Tapping Your Reservoir of Excellence
“Practice makes perfect” sure sounds right. If you want to get better at something, what better way than to just do more of it? So, you decide to put 10,000 hours into something in order to become a master. You undertake challenges like NaNoWriMo or Game a Week, or sketch something every day. Gradually, your skills improve.
The role of practice as the key to improvement is a simple concept that most people intuitively understand. But it isn’t the whole story.
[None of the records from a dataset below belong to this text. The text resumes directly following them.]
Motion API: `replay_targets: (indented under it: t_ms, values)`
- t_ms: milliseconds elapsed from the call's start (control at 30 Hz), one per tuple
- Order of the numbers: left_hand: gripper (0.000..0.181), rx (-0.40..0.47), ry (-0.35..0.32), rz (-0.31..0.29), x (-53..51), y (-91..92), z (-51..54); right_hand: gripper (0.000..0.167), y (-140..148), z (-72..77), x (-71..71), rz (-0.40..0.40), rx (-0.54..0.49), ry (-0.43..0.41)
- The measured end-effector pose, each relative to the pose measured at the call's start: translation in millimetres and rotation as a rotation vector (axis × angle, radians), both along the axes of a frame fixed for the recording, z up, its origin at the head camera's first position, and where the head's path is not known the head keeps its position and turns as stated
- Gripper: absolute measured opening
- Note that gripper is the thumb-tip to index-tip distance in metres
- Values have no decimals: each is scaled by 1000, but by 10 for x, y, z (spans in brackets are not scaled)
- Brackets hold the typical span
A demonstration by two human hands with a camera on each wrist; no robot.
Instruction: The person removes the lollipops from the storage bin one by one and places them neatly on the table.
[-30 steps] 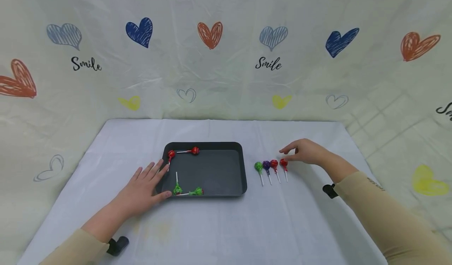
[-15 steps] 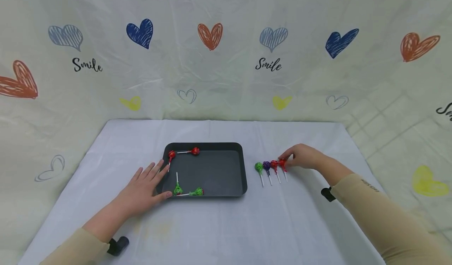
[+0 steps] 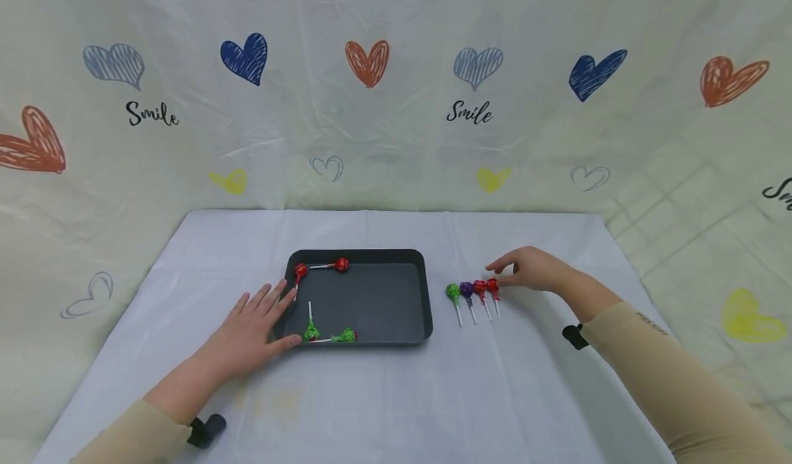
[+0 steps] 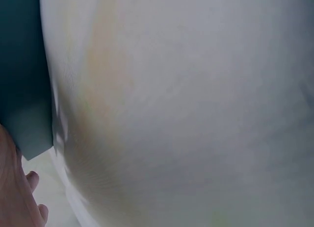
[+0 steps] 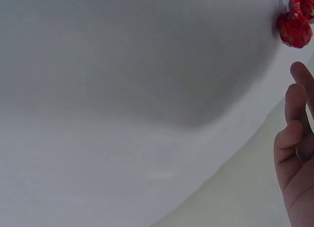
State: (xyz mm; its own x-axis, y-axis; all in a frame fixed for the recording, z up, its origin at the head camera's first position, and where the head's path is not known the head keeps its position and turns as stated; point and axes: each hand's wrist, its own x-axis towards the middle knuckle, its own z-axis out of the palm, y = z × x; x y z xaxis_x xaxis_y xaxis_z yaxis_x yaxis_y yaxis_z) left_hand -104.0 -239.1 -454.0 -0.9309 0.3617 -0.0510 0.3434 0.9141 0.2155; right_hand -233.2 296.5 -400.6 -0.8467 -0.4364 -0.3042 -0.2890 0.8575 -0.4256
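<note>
In the head view, the left hand (image 3: 247,333) lies with spread fingers against the left edge of the dark tray (image 3: 377,306). The right hand (image 3: 535,269) is at the right end of a row of lollipops, thumb and forefinger apart, holding nothing. That row has a green lollipop (image 3: 454,292), a purple one (image 3: 467,289), a red one (image 3: 480,288) and a rightmost red one (image 3: 492,286). The right wrist view shows a red lollipop head (image 5: 294,31) just beyond the fingertips. Inside the tray lie two red lollipops (image 3: 342,264) (image 3: 300,271) and two green ones (image 3: 312,330) (image 3: 346,335).
A white cloth (image 3: 396,402) covers the table. Behind it hangs a pale curtain (image 3: 408,134) printed with hearts and words. Black straps with small devices (image 3: 207,430) (image 3: 575,336) are at both wrists.
The rightmost red lollipop has shifted left, closer to the other red one. The right hand came down to it, then lifted slightly with its fingers parted. The left hand stayed still.
</note>
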Motion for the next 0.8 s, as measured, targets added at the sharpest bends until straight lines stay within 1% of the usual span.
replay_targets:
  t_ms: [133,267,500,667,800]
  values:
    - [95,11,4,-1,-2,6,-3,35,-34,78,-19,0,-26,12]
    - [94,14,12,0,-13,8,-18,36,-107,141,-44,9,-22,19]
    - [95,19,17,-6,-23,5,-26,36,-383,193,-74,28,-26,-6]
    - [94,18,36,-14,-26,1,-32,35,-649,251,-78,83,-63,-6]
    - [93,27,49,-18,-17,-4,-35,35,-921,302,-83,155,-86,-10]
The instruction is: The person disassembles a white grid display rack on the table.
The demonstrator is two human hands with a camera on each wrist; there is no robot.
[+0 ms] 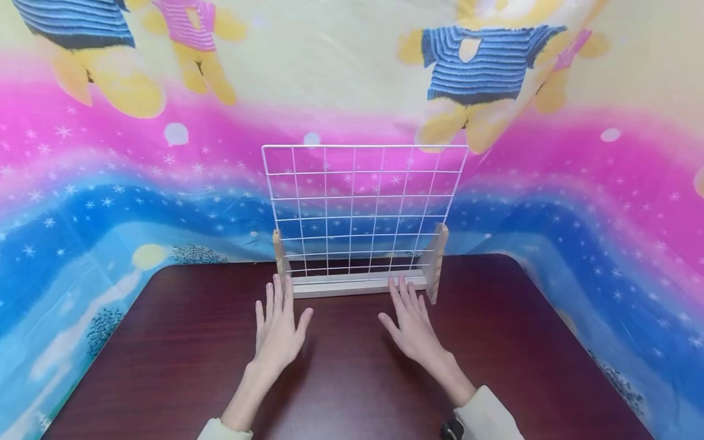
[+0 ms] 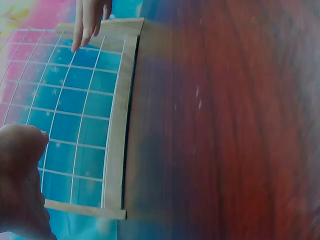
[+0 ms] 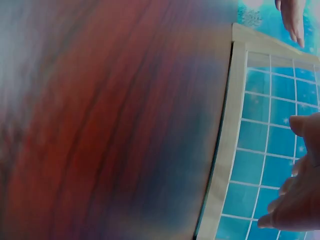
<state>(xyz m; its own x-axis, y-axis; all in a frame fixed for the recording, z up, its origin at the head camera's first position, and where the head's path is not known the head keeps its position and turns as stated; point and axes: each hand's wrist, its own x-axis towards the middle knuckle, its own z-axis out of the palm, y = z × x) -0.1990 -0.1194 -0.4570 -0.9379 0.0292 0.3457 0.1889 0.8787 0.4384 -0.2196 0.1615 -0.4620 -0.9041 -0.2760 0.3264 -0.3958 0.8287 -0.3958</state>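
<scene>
Nearest my head cam: two pale sleeves, left [image 1: 222, 431] and right [image 1: 486, 414], with a black band [image 1: 452, 428] at the right wrist, partly cut off by the bottom of the view. Left hand [image 1: 277, 333]: fingers straight, a bit spread, thumb out to the side, holding nothing. Right hand [image 1: 417, 333]: same pose mirrored, fingers extended, thumb pointing inward, nothing held either. Hands are well apart, backs up to me, soft shadows near them on the desk [image 1: 343, 379]. Desk is dark red-brown with wood grain, far corners rounded.

Rack is just past the fingers, standing toward the far edge of the desk, roughly centred between the hands: white wire grid [image 1: 365, 197] upright, pale wood bar [image 1: 357, 287] along the bottom, wood post [image 1: 439, 269] at the right end and a matching one at the left. From the head, left fingertips line up with the bar's left end, right ones with its right part. I can't tell if they touch it; wrist cams show both hands against the grid but don't settle contact.

Beyond that, backdrop [image 1: 330, 91] wraps the back and both sides: cream, pink and blue, snowflakes, bears [image 1: 475, 67] in striped tops
</scene>
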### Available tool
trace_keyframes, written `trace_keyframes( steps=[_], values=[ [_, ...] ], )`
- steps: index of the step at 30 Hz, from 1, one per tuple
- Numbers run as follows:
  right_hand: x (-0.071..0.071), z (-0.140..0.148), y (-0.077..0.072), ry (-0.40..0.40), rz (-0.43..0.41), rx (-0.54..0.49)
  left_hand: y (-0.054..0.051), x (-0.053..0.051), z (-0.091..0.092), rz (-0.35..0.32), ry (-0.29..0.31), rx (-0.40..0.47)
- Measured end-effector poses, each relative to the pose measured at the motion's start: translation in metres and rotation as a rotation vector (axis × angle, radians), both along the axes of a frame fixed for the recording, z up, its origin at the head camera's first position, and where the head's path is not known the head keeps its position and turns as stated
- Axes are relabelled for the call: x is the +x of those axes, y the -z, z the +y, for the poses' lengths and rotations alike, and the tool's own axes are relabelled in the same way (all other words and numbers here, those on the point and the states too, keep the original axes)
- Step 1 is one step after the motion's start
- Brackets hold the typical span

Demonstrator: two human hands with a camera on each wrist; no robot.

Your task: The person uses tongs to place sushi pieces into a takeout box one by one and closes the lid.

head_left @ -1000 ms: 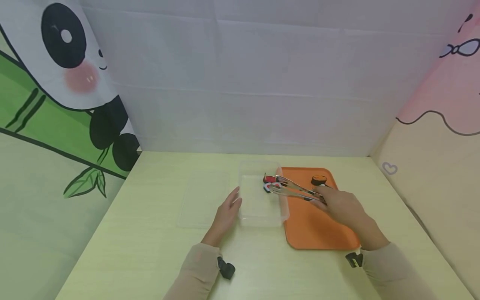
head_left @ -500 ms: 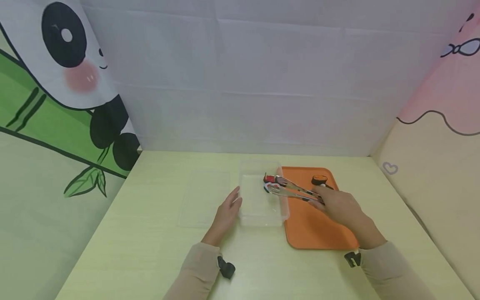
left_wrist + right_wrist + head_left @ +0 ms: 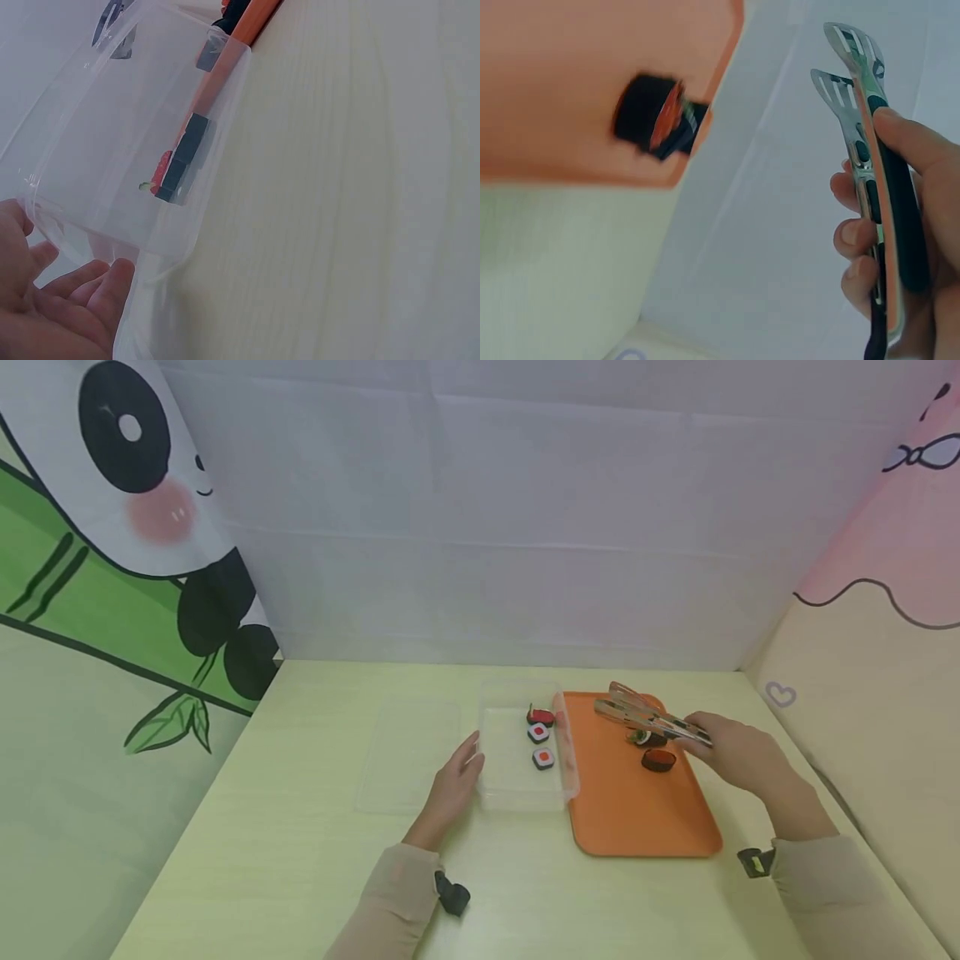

From 1983 to 1984, sociologist Daniel F. Chambliss set out to research the very nature of excellence in order to discover what really makes some people better than others. Because of their easily quantifiable results, he chose to study Olympic swimmers and their habits.
After attending numerous national and international-class swimming meets and spending years interviewing coaches, swimmers and officials, he concluded that the thing that separated the Olympic-caliber athletes from the rest of the swimmers wasn’t any one innate aspect of talent or drive, but a culmination of many little decisions taken along the way.
Little decisions, like consciously deciding to come to every practice on time, or committing to making small, continual adjustments to their swimming form, all enabled them to shave valuable seconds from their times during meets – seconds that added up to victories.
Chambliss went as far as to dismiss the very idea of talent, calling it “a useless concept.” Talent, he said, falsely mystifies the notion of excellence instead of grounding it in the numerous advantages inherent in the person’s habits, family, genetics, circumstances and atmosphere that all contribute to high performance.
Only by doing actions “ordinary in themselves” that add up over time to be qualitatively superior to others, Chambliss noted, do people ascend to the highest levels. Simply put, excellence is mundane.
Mundanity in Coding
There’s an old joke about programming. “If you have a problem, give it to an American Engineer. If you have a hard problem, give it to an Indian Engineer. If you have an impossible problem, give it to a Russian Engineer.”
Indeed, Russia has a strong reputation for producing top software engineers. But aside from the hard push from the government for math and science education during the Soviet era, there are other factors to consider.
When I asked a Russian programmer I worked with why this was, he told me that when he was in school, the computers used in Russian computer science courses were actually very outmoded. So much so that debugging took such an ungodly amount of time that it forced the students to develop an increased awareness of their code as they wrote it in order to reduce careless errors and minimize mistakes that would take hours to fix.
The unique challenges posed by their learning environment instilled in them such a rigorous attention to detail early on that it became a career-long habit, naturally making them superior programmers to those who didn’t face the same obstacle.
“But of course there is no secret; there is only the doing of all of those little things, each one done correctly, time and again, until excellence in every detail becomes a firmly ingrained habit, an ordinary part of one’s everyday life.”
– Daniel F. Chambliss, The Mundanity of Excellence
Mundanity in Performing
Singer/songwriter Andy Grammer isn’t quite a household name, but he’s getting there. He’s toured with Natasha Bedingfield and Colbie Caillat, filmed music videos with Rainn Wilson and recorded songs you’d recognize from the radio. He’s living every musician’s dream – but he didn’t start out that way.
When I was in college at SUNY Binghamton, Andy was a fellow undergrad student. I would watch him sing at the occasional open mic night and on-campus event. Whenever he sang, it was immediately obvious that his abilities dwarfed the other amateurs there – but in the few times I saw him, he never hung around after performances with the other singers and students.
For him, every open mic was an opportunity to refine his craft, to refocus on his rapport with the audience. It was work that he took seriously – aided by insight gained from observing his father, musician Red Grammer, put in the work to create a successful career as a performer.
“The most important thing I learned from my father about being a musician was the work ethic,” Grammer says. “He worked really hard, he traveled all across the country. I saw his respect for his audience, respect for himself. I saw him take days off where he wouldn’t talk to rest his voice. I saw the work it takes to cultivate an artist’s career.” –AndyGrammer.com
When he later moved to Santa Monica, he put in significant time busking on the pier and the promenade. Seeing that his songs alone weren’t drawing enough attention, he taught himself to beatbox, and continually reinvented his performance – until an agent caught his new act on the street and eventually signed him to a record deal.
For Andy, music was his life, and he was serious enough about it to constantly push himself forward.
Excellence Comes From Meaning
If Chambliss’s findings are to be believed, excellence in any field is a combination of persistence, motivation, and the ability and affordance to clearly establish a goal, stake out the path to it, then simply follow the path you’ve laid out for yourself.
Rather than despairing that you’ll never be as good as your heroes or being frustrated with your seemingly inadequate abilities, excellence lies in the stark decision to consciously use every decision point that comes your way as an opportunity to help you become what you want to be.
In this way, the secret to excellence lies in one simple decision you must consciously make: the decision to live for something.